St Dunstan's cared for soldiers and sailors blinded during the
war and helped them to acquire skills enabling them to earn a
living in peacetime Britain - a revolutionary idea at the time. The
reverse recommends massage as a suitable profession, for instance.
St Dunstan's had been recently founded in 1915 by Arthur Pearson,
president of the National Institute for the Blind who owned the
'Evening Standard' and founded the 'Daily Express'. He had lost his
own sight to glaucoma. The postcard shows 'When night sets in the
sun is down', the painting by R Caton Woodville (1856-1927)
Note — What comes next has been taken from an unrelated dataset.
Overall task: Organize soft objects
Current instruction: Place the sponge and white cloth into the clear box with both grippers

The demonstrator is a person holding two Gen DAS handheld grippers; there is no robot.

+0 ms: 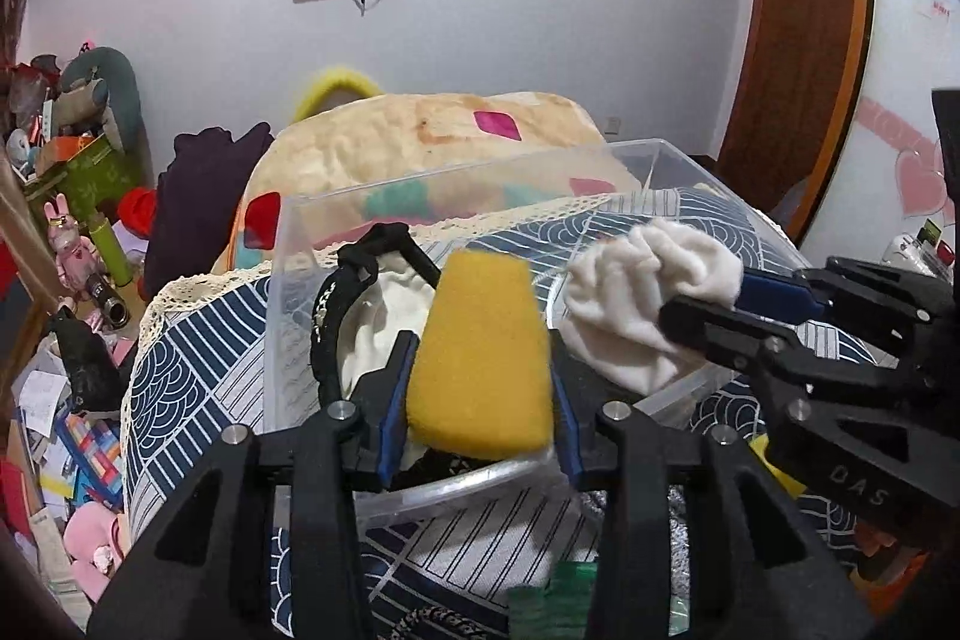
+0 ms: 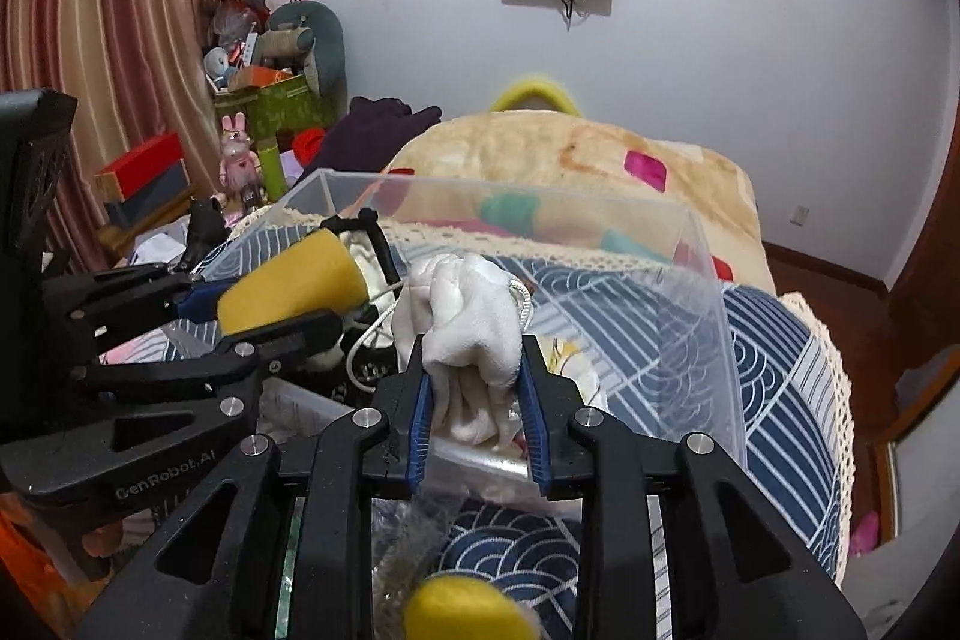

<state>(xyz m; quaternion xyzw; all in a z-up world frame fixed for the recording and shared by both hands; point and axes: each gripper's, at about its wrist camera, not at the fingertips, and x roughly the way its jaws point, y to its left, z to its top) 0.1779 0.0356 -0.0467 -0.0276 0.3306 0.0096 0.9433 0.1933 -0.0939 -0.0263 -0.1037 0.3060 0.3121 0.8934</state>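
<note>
My left gripper (image 1: 480,370) is shut on a yellow sponge (image 1: 480,352) and holds it over the near rim of a clear plastic bin (image 1: 420,178). My right gripper (image 2: 477,364) is shut on a bunched white cloth (image 2: 468,322), also over the bin (image 2: 708,280). In the left wrist view the right gripper (image 1: 708,304) comes in from the right with the white cloth (image 1: 636,292). In the right wrist view the left gripper (image 2: 288,304) and sponge (image 2: 294,292) are at the left. Inside the bin lie a cream fabric item (image 1: 384,322) with black straps (image 1: 342,298).
The bin stands on a blue and white patterned cover (image 1: 198,376) with lace edging. A beige blanket (image 1: 432,130) is piled behind it. Boxes and toys (image 1: 78,160) clutter the left side. A yellow soft item (image 2: 462,610) and a green one (image 1: 552,598) lie near my fingers.
</note>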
depicting a British soldier leading another whose eyes are heavily
bandaged. They are surrounded by the carnage of a World War I
battlefield, barbed wire in the foreground, corpses lying behind
them and wounded soldiers being carried away on stretchers in the
background. A white cloth with splashes of blood is symbolically
caught on the barbed wire and blood red clouds stain the blue sky
above.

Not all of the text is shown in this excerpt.